WHAT IS REQUIRED:
The listing that follows is to be output in full and without change.

━━━━━ RECORDED DATA

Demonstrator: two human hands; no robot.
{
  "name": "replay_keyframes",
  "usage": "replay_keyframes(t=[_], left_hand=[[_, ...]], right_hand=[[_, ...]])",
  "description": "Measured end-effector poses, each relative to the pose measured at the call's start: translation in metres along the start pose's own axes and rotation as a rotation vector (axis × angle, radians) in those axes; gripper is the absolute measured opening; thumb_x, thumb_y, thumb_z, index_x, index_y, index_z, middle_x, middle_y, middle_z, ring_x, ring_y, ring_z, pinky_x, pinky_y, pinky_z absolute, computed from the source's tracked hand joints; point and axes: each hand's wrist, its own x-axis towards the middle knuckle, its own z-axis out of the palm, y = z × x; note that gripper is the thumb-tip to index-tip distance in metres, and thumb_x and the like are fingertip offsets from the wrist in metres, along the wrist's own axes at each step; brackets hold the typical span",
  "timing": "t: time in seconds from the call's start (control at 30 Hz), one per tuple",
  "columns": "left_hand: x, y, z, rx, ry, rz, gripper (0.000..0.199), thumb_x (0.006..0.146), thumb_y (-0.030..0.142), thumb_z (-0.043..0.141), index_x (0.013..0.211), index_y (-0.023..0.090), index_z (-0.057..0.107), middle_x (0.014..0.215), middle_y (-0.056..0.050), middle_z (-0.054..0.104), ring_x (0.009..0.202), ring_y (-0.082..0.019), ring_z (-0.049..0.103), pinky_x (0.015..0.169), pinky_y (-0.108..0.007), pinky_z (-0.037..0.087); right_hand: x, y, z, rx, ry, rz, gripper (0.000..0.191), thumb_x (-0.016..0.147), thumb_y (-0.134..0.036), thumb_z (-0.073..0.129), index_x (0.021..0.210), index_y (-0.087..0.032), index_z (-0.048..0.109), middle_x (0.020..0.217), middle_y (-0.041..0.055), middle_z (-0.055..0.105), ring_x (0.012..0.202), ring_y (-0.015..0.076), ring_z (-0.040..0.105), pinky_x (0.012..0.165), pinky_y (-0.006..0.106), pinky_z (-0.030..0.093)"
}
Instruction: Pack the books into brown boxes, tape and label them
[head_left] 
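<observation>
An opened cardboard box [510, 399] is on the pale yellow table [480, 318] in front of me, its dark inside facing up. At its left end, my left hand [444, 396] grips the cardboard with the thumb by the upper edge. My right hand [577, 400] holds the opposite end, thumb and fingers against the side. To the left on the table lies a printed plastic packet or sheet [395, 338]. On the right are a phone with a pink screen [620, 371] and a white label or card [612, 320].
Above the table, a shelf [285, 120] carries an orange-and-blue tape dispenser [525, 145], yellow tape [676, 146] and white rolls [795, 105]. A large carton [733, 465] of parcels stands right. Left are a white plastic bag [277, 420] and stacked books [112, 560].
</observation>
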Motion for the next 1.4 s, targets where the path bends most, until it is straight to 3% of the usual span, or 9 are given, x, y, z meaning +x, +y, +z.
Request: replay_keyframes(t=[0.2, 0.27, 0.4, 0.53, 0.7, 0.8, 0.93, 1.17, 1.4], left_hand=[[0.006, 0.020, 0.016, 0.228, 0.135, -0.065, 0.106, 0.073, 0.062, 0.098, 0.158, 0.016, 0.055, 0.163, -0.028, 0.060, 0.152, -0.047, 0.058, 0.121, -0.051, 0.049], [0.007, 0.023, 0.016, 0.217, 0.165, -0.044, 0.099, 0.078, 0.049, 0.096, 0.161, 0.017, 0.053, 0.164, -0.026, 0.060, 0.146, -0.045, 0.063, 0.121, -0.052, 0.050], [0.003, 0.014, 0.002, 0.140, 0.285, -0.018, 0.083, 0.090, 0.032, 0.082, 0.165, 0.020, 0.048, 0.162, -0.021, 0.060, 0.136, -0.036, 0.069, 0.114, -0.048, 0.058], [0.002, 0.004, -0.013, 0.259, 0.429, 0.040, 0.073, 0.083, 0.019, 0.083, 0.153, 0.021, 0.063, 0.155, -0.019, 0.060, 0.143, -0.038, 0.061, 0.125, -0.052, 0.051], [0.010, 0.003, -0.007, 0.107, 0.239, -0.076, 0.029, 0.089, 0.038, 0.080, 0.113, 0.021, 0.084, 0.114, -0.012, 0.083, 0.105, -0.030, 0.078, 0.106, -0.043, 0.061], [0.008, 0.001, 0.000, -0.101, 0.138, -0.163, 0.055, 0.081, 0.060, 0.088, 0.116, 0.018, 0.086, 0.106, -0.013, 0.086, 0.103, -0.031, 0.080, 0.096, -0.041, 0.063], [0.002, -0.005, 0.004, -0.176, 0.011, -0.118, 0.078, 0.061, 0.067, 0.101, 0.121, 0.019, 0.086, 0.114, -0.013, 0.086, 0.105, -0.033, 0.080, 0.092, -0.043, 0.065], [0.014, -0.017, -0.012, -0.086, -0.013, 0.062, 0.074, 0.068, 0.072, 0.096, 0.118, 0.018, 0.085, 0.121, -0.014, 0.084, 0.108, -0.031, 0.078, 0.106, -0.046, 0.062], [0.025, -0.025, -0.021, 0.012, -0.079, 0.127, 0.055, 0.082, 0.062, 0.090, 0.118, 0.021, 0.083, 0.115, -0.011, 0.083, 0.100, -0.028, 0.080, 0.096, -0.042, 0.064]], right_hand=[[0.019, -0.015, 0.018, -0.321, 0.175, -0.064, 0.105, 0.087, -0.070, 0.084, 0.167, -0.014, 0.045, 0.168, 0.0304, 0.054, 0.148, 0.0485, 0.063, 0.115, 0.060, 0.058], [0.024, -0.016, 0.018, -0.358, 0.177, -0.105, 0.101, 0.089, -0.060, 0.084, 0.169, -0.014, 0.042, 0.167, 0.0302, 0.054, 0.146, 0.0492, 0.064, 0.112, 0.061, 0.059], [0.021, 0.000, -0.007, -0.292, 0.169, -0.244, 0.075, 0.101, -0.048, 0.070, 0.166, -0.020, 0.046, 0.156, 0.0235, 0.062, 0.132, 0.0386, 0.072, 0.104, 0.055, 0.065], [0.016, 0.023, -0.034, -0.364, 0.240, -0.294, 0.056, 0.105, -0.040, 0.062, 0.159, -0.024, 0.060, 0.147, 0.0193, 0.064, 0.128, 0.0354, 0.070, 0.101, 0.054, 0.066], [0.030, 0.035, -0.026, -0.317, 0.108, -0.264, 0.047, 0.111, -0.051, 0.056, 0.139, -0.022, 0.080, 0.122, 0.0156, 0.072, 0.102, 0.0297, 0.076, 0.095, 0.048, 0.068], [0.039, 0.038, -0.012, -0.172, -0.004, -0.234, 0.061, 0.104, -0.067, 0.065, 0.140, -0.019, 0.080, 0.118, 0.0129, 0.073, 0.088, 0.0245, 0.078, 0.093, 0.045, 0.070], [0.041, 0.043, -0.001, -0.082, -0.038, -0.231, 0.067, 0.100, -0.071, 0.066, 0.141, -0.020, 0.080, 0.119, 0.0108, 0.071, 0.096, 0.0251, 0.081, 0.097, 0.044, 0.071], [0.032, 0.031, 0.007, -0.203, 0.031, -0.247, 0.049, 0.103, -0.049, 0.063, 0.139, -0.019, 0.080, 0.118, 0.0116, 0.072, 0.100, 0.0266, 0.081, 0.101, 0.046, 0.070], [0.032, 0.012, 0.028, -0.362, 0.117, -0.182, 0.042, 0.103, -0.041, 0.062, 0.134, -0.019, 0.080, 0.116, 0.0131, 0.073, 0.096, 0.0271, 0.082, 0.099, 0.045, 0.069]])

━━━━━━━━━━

COMPLETED TASK:
Demonstrator: two human hands; no robot.
{
  "name": "replay_keyframes",
  "usage": "replay_keyframes(t=[_], left_hand=[[_, ...]], right_hand=[[_, ...]])",
  "description": "Measured end-effector poses, each relative to the pose measured at the call's start: translation in metres along the start pose's own axes and rotation as a rotation vector (axis × angle, radians) in those axes; gripper is the absolute measured opening; thumb_x, thumb_y, thumb_z, index_x, index_y, index_z, middle_x, middle_y, middle_z, ring_x, ring_y, ring_z, pinky_x, pinky_y, pinky_z absolute, computed from the source's tracked hand joints; point and axes: each hand's wrist, its own x-axis towards the middle knuckle, its own z-axis out of the palm, y = z × x; note that gripper is the thumb-tip to index-tip distance in metres, and thumb_x and the like are fingertip offsets from the wrist in metres, along the wrist's own axes at each step; brackets hold the typical span",
  "timing": "t: time in seconds from the call's start (control at 30 Hz), one per tuple",
  "columns": "left_hand: x, y, z, rx, ry, rz, gripper (0.000..0.199), thumb_x (0.006..0.146), thumb_y (-0.030..0.142), thumb_z (-0.043..0.141), index_x (0.013..0.211), index_y (-0.023..0.090), index_z (-0.057..0.107), middle_x (0.014..0.215), middle_y (-0.056..0.050), middle_z (-0.054..0.104), ring_x (0.009..0.202), ring_y (-0.082..0.019), ring_z (-0.049..0.103), pinky_x (0.015..0.169), pinky_y (-0.108..0.007), pinky_z (-0.037..0.087); right_hand: x, y, z, rx, ry, rz, gripper (0.000..0.191), thumb_x (-0.016..0.147), thumb_y (-0.134..0.036), thumb_z (-0.073..0.129), index_x (0.021..0.210), index_y (-0.087..0.032), index_z (-0.048..0.109), middle_x (0.020..0.217), middle_y (-0.041..0.055), middle_z (-0.055..0.105), ring_x (0.012..0.202), ring_y (-0.015..0.076), ring_z (-0.040..0.105), pinky_x (0.012..0.165), pinky_y (-0.006..0.106), pinky_z (-0.030..0.093)"
}
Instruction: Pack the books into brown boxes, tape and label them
[head_left] 
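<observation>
An opened cardboard box [510, 399] is on the pale yellow table [480, 318] in front of me, its dark inside facing up. At its left end, my left hand [444, 396] grips the cardboard with the thumb by the upper edge. My right hand [577, 400] holds the opposite end, thumb and fingers against the side. To the left on the table lies a printed plastic packet or sheet [395, 338]. On the right are a phone with a pink screen [620, 371] and a white label or card [612, 320].
Above the table, a shelf [285, 120] carries an orange-and-blue tape dispenser [525, 145], yellow tape [676, 146] and white rolls [795, 105]. A large carton [733, 465] of parcels stands right. Left are a white plastic bag [277, 420] and stacked books [112, 560].
</observation>
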Motion for the next 1.4 s, targets where the path bends most, until it is straight to 3% of the usual span, or 9 are given, x, y, z meaning +x, +y, +z.
Request: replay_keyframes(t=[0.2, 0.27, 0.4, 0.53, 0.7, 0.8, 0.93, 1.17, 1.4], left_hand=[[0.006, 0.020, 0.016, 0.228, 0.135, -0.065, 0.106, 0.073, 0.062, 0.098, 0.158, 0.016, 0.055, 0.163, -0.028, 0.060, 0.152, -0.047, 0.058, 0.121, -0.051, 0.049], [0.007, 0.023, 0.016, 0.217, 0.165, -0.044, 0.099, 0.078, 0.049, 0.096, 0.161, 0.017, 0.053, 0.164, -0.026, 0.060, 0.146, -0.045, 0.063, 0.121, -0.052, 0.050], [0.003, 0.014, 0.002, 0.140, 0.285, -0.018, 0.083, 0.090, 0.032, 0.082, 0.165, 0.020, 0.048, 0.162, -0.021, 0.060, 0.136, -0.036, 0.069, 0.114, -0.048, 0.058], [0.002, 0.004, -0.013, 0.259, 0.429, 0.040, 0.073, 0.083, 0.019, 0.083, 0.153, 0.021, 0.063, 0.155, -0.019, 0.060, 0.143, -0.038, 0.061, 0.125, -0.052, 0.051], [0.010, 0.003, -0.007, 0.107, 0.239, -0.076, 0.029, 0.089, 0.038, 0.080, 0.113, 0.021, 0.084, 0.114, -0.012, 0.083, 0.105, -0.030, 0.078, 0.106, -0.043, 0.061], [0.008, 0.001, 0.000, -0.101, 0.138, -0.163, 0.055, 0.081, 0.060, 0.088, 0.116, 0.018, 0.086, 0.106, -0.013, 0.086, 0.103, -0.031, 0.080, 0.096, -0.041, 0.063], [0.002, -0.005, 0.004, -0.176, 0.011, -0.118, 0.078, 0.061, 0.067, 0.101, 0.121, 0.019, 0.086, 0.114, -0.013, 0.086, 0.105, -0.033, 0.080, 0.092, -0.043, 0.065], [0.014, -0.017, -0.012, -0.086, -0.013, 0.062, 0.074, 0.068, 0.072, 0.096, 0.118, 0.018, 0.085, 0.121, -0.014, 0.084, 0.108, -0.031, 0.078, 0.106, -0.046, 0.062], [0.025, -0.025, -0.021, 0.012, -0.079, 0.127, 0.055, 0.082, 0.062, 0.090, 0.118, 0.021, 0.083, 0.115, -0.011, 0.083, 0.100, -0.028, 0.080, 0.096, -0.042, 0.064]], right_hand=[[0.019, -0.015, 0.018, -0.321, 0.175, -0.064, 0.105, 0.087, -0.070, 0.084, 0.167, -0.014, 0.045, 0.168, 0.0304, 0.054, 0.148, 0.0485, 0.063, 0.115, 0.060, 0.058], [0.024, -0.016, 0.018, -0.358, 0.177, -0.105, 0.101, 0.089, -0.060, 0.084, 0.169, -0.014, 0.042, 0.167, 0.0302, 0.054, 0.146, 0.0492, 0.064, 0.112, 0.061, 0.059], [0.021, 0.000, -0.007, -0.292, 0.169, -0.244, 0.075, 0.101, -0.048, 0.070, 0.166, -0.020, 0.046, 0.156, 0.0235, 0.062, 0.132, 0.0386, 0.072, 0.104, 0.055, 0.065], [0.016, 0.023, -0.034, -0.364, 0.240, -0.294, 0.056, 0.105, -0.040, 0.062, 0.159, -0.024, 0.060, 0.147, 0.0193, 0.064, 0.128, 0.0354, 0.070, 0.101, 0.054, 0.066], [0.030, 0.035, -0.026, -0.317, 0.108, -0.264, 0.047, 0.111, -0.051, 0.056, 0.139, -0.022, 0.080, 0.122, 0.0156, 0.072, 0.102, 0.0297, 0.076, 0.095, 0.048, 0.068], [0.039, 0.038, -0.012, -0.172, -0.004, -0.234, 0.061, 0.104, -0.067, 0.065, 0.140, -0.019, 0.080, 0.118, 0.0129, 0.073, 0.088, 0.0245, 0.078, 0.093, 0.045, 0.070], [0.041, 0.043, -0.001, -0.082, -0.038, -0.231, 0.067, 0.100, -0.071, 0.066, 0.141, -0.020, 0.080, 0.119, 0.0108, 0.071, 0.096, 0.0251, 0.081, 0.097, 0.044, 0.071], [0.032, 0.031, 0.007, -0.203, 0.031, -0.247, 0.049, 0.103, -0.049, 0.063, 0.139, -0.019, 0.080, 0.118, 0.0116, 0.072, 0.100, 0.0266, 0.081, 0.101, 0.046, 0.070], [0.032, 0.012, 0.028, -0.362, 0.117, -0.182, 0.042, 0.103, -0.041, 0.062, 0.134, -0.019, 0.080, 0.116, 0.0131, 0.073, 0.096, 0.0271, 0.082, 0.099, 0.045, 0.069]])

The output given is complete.